ACTIVITY |
In the listing below, find the line containing "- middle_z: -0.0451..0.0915" and the line containing "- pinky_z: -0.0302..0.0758". Repeat exactly those two lines and every line between them, nothing more.

DATA PROVIDED |
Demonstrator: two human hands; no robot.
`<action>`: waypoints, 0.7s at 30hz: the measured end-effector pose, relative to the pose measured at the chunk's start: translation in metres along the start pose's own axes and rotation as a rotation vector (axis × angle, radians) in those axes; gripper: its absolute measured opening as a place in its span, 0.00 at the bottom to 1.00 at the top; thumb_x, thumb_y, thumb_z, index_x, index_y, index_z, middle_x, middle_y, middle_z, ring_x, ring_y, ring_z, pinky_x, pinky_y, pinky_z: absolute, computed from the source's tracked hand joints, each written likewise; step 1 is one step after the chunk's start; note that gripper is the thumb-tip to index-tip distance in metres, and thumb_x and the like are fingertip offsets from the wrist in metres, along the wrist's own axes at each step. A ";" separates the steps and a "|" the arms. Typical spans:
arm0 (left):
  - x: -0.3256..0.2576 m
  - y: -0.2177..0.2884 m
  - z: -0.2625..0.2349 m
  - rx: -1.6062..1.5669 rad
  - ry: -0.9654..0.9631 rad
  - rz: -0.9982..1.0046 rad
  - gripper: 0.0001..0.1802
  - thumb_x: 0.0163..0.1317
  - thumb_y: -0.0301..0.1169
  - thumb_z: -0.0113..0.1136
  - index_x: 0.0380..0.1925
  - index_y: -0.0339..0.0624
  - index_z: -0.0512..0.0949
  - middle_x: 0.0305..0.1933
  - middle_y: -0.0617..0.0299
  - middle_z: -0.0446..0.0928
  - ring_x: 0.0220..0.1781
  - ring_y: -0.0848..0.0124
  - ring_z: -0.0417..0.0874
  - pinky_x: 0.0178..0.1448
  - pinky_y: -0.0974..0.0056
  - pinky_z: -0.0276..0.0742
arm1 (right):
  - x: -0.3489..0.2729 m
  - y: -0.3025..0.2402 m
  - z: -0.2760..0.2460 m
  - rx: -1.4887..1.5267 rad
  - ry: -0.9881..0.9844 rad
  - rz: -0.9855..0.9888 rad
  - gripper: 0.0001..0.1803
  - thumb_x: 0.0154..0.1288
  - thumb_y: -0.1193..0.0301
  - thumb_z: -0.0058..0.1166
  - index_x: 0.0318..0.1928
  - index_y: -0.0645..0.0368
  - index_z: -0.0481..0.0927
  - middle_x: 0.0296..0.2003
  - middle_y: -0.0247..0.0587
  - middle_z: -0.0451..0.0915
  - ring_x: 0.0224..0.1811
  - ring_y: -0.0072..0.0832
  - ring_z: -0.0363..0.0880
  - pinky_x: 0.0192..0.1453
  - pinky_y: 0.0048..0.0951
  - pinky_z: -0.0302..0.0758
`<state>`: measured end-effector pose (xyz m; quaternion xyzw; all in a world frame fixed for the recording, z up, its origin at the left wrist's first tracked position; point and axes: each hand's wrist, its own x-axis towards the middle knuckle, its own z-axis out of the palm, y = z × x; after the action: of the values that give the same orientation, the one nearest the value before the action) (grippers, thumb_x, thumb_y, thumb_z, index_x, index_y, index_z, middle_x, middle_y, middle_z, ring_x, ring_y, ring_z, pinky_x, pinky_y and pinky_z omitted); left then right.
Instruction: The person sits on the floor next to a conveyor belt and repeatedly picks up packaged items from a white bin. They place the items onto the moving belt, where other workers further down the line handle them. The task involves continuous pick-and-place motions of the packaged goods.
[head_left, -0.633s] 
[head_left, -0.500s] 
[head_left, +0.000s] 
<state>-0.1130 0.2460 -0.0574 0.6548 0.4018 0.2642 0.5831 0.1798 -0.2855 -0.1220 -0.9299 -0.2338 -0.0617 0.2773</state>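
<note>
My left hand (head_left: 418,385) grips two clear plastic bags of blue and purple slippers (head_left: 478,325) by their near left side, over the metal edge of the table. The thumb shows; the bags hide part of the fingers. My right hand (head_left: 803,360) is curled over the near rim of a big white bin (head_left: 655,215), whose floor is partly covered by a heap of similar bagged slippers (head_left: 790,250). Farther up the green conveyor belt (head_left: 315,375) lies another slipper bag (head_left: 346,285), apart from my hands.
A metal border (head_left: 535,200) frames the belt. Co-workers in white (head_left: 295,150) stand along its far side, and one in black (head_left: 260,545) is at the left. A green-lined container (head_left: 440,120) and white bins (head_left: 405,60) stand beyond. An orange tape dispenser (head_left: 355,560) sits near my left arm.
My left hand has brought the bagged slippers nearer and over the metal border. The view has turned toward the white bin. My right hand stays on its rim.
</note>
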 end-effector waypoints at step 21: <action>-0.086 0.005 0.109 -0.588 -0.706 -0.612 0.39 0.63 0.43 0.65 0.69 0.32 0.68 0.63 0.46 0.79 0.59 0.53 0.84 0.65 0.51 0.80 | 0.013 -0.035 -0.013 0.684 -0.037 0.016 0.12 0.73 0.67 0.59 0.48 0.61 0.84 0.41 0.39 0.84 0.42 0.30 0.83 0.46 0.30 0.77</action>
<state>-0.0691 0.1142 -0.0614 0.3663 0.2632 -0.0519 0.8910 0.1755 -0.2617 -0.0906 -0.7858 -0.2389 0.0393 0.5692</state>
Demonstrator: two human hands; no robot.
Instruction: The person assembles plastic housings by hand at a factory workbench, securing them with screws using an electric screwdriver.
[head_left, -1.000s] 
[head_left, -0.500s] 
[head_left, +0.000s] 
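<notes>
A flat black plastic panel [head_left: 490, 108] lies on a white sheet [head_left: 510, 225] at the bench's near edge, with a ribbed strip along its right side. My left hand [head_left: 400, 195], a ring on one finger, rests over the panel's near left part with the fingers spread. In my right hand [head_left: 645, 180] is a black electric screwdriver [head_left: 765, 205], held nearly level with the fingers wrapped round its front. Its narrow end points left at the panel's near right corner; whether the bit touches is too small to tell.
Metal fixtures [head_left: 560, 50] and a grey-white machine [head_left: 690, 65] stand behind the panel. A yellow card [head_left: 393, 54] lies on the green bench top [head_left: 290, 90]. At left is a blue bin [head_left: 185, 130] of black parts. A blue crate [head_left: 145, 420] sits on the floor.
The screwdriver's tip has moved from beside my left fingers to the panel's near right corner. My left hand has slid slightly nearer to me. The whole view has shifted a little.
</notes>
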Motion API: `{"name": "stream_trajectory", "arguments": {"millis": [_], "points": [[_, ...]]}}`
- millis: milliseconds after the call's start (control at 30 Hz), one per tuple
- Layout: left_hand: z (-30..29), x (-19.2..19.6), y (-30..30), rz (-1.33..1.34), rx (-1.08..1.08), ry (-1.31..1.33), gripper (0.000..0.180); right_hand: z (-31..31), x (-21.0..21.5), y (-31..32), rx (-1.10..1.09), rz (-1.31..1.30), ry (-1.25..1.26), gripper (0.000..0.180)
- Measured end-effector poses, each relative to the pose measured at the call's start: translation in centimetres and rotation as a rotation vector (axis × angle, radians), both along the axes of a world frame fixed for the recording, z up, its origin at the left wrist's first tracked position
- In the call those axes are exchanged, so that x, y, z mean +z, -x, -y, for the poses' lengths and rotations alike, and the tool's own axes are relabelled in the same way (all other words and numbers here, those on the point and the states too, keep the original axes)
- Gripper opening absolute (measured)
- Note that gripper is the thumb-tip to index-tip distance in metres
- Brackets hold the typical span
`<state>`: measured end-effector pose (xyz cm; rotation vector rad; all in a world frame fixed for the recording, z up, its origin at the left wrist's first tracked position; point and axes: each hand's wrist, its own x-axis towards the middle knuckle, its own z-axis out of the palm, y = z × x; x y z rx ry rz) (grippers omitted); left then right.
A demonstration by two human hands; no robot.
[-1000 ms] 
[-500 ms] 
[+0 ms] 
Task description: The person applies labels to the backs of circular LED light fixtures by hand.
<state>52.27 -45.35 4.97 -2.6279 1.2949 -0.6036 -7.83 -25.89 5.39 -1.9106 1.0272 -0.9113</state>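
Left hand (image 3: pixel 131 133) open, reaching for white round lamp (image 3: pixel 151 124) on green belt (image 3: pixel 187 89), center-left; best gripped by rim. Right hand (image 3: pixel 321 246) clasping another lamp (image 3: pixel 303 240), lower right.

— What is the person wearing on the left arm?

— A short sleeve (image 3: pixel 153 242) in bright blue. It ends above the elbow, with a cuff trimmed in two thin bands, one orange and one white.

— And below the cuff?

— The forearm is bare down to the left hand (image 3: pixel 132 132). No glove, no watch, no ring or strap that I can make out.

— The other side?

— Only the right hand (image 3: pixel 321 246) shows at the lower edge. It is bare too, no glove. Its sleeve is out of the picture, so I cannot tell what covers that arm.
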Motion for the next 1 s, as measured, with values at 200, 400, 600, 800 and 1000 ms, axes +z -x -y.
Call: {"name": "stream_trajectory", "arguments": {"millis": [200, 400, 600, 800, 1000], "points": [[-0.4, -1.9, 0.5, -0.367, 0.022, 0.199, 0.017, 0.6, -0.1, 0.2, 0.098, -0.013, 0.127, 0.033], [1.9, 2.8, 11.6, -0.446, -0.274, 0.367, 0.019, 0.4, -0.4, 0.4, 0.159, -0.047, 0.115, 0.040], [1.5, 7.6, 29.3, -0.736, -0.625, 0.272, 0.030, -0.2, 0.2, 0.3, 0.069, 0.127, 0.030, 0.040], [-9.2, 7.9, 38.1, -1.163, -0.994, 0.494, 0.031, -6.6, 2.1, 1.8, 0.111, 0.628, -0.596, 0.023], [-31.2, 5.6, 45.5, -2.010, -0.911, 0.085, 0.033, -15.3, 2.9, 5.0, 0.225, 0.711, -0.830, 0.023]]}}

RESPONSE TO THE EXERCISE |
  - middle_z: -0.0451..0.0915
  - ring_x: 0.0224..0.1811
  - ring_y: -0.0072..0.0832
  - ring_z: -0.0363..0.0880
  - pinky_x: 0.0192..0.1453
  - pinky_y: 0.0048..0.0951
  - pinky_z: -0.0302..0.0758

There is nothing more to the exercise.